Os fatores de risco independentes associaram com o diabetes do novo-início ou IFG incluiu uma idade mais velha, a hipertensão, o uso dos betablocantes, as medicamentações do lipid-lowering (protetoras), e o uso diuretic. Os fatores de risco independentes do estilo de vida incluíram um índice de massa de corpo mais elevado (BMI), o maior ganho de BMI durante a continuação, a corrente que fumam (que aumentaram o risco por 60%), uma contagem dietética mediterrânea mais baixa, e o consumo do vinho de mais de um litro por o dia. Os dados para a atividade física eram não disponíveis, mas os povos que não poderiam executar o teste do exercício estavam em um risco mais elevado de diabetes e de IFG.
Os autores concluem: “Nossos resultados sugerem que a incidência de IFG e de diabetes seja elevada nos anos após o infarction miocárdico, sugerindo que o infarction miocárdico agudo poderia ser um pre-diabetes risco-equivalente… nossos resultados igualmente sugira que a cessação de fumo, a prevenção do ganho de peso, e o consumo de alimentos mediterrâneos típicos poderiam substancialmente abaixar este risco, que tem implicações importantes para aconselhar pacientes logo depois que têm um infarction miocárdico - uma estadia oportuna instituir mudanças do estilo de vida nos pacientes motivado por um evento vida-em mudança.”

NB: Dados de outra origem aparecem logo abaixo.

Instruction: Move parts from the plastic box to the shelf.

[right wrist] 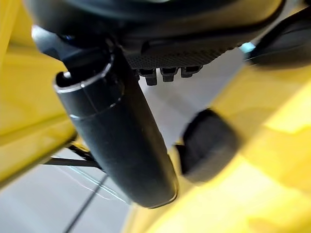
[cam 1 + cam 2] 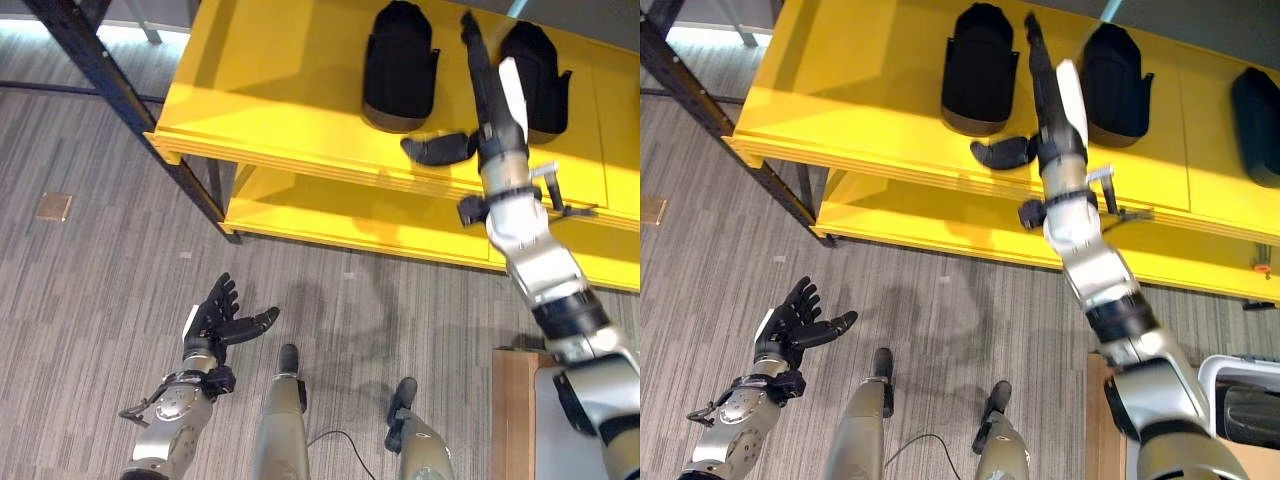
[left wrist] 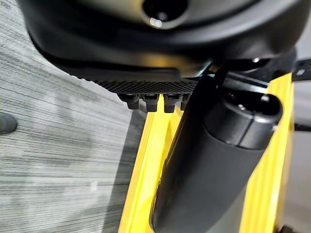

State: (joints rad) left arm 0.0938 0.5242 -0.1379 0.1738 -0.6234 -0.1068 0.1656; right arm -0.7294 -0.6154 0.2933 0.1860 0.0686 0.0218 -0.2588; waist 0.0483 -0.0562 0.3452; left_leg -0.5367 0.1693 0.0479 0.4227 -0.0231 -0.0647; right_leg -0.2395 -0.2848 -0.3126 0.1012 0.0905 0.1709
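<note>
Two black parts stand upright on the top board of the yellow shelf (image 2: 290,90) in the upper middle of the left eye view: one part (image 2: 398,68) left of the right arm, a second part (image 2: 538,75) just right of it. The right eye view adds a third black part (image 2: 1257,112) cut by the frame's right edge, further along the same board. The right hand (image 2: 487,85) reaches up over the board between the first two parts, fingers straight and stretched toward the back of the shelf, its thumb (image 2: 438,149) jutting left above the front edge; it holds nothing that can be seen. The right wrist view shows that thumb close up against yellow board, with a blurred dark part (image 1: 209,145) beyond it.

In the lower right corner of the right eye view, the rim of a pale plastic box (image 2: 1220,375) shows with a dark part (image 2: 1250,415) inside.

The left hand (image 2: 215,320) sits in the lower left of the frame over grey floor (image 2: 90,290), fingers spread and empty.
</note>
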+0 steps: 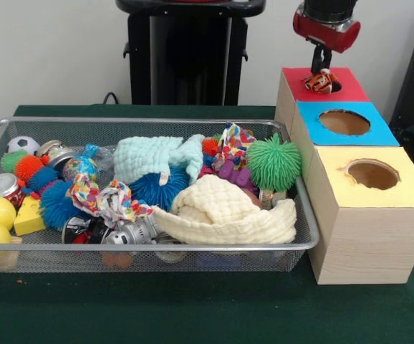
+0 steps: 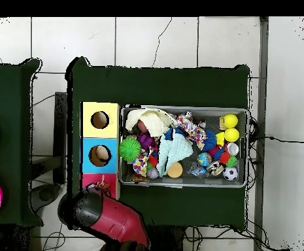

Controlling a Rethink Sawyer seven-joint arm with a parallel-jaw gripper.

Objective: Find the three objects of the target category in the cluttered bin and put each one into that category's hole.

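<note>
Front view: gripper [image 1: 321, 72] at 1 o'clock, pinching striped tiger toy [image 1: 320, 82] over red box's hole [image 1: 336, 86]. Step: drop-off. Next: release, then return to bin [image 1: 193, 247] at 8 o'clock.

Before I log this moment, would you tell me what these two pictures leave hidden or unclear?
- The tool: in the front view the striped plush toy hides its tips, and in the overhead view the arm covers it, so open or shut is unclear.
- The red box's hole: mostly hidden by that toy in front, by the arm overhead.
- The other two plush toys: none visible in the bin; the cream cloth and mint cloth cover much.
</note>
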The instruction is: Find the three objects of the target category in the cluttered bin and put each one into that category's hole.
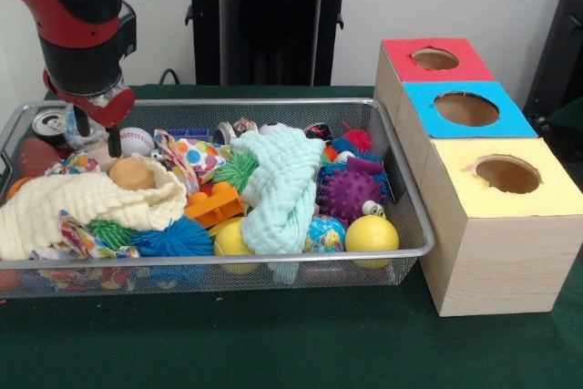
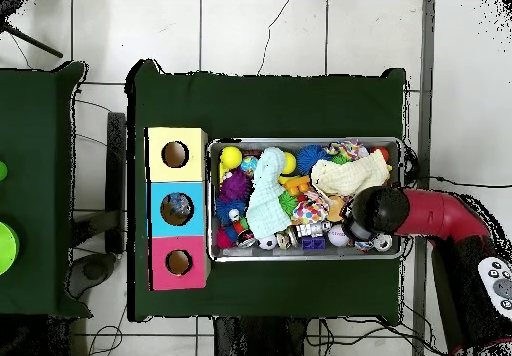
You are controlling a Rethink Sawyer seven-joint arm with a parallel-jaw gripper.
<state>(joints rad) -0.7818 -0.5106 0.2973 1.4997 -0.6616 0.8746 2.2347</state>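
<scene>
The wire mesh bin [image 1: 414, 225] sits on the green table, full of toys and cloths; it also shows in the overhead view [image 2: 212, 202]. My gripper [image 1: 97, 136] reaches down into the bin's far left corner in the front view, with its fingers [image 1: 114, 141] apart. A see-through wrinkly bottle [image 1: 76, 138] lies right by the left finger, between the silver can [image 1: 50, 120] and the baseball [image 1: 137, 140]. I cannot tell if the fingers touch it. In the overhead view the arm's head [image 2: 372, 212] hides the gripper and that bottle. No other bottle shows.
Three wooden boxes with round holes stand beside the bin: red top [image 1: 435, 75], blue top [image 1: 510, 120], yellow top [image 1: 547, 198]. A cream cloth [image 1: 82, 202] and a mint cloth [image 1: 282, 189] cover toys. Spiky balls, yellow balls and an orange toy fill the bin.
</scene>
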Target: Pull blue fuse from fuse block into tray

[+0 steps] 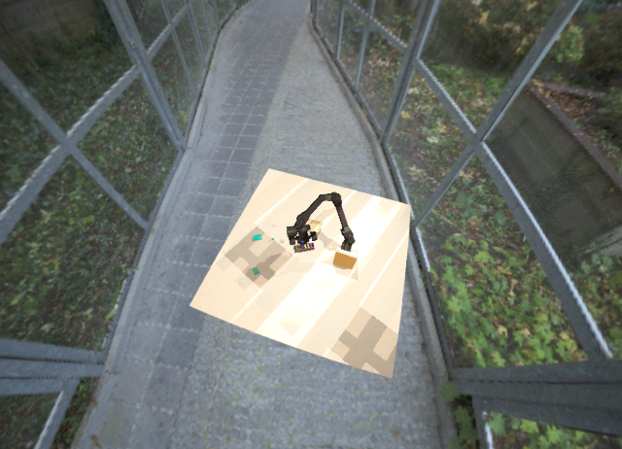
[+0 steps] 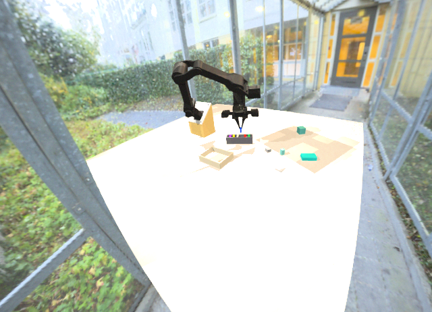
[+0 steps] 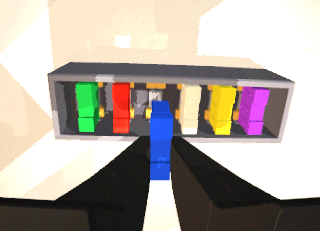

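Tool [image 3: 160, 151] pinches the small blue rectangular fuse [image 3: 160, 141] between its fingertips — raised above the grey fuse block [image 3: 172, 110] directly beneath.

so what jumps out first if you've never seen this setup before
The black claw hangs over the grey fuse block near the table's far side, pinching the blue fuse, which stands higher than the green, red, cream, yellow and purple fuses in their slots. Closer to the exterior camera, left of the block, sits the open tan tray, and teal blocks are scattered to the right.
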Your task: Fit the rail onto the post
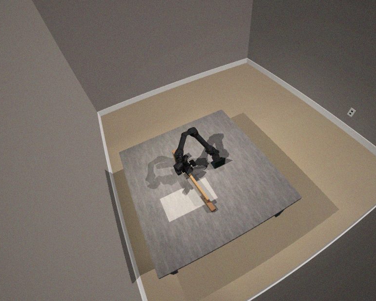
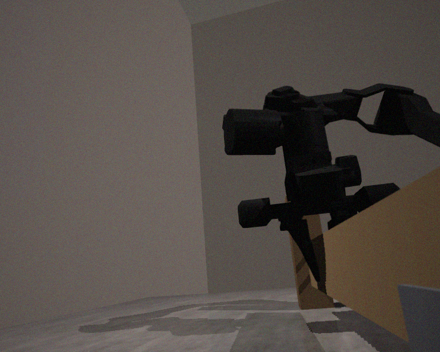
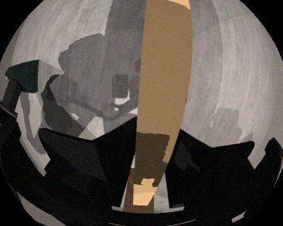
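Arm: your black six-joint arm [image 1: 195,137] rises from its base [image 1: 218,161] on the grey table [image 1: 246,181], peaks at a folded elbow, and drops to a wrist pointing straight down.

Gripper: your black parallel-jaw gripper [image 2: 314,242] has its fingers drawn nearly together and clamped on the long tan wooden bed rail [image 1: 199,191], close to the rail's post-side end. In the wrist view the rail [image 3: 164,75] runs up the middle between the dark fingers.

Rail: it runs diagonally across the table, one end at the low wooden footboard block [image 1: 211,205] on the pale white mat [image 1: 178,204], the other under the gripper. In the exterior view the rail [image 2: 383,257] slopes, its gripped end lower than the part toward the right edge.

Post: the short tan wooden post [image 2: 307,280] stands on the table just behind the gripped end. Whether the rail's end touches it, you cannot tell; the finger and shadow cover the joint, and the pegs are hidden.

Room: wide grey table lies open left of the gripper and near the mat. The table edges stand well apart from the arm on every side.
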Tool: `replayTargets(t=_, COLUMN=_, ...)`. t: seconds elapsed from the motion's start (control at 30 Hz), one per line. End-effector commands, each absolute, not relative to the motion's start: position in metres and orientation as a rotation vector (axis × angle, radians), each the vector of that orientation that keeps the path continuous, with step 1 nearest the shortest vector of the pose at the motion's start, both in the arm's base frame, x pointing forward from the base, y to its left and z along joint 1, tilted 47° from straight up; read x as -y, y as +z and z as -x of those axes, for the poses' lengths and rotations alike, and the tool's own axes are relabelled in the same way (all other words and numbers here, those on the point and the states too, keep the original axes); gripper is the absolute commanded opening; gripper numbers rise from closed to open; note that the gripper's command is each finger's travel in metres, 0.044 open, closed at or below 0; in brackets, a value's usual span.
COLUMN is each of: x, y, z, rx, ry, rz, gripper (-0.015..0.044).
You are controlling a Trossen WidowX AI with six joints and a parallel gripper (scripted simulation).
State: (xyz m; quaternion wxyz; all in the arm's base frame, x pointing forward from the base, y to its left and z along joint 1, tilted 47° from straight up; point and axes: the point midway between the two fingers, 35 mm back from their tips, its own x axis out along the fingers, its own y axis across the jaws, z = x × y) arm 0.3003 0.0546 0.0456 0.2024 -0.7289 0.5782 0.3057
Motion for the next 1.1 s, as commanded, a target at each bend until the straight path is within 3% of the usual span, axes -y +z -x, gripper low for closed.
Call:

Em um comentário de acompanhamento, o Dr. Lionel Opie, instituto de investigação cardiovascular do Hatter, universidade de Cape Town, África do Sul, diz: “Estes resultados promovem o laço o nó entre o infarction miocárdico e a hiperglicemia - cada um causa o outro.” Adiciona que, do estilo de vida fatora, “o interesse principal encontra-se no efeito protetor potencial da dieta mediterrânea.”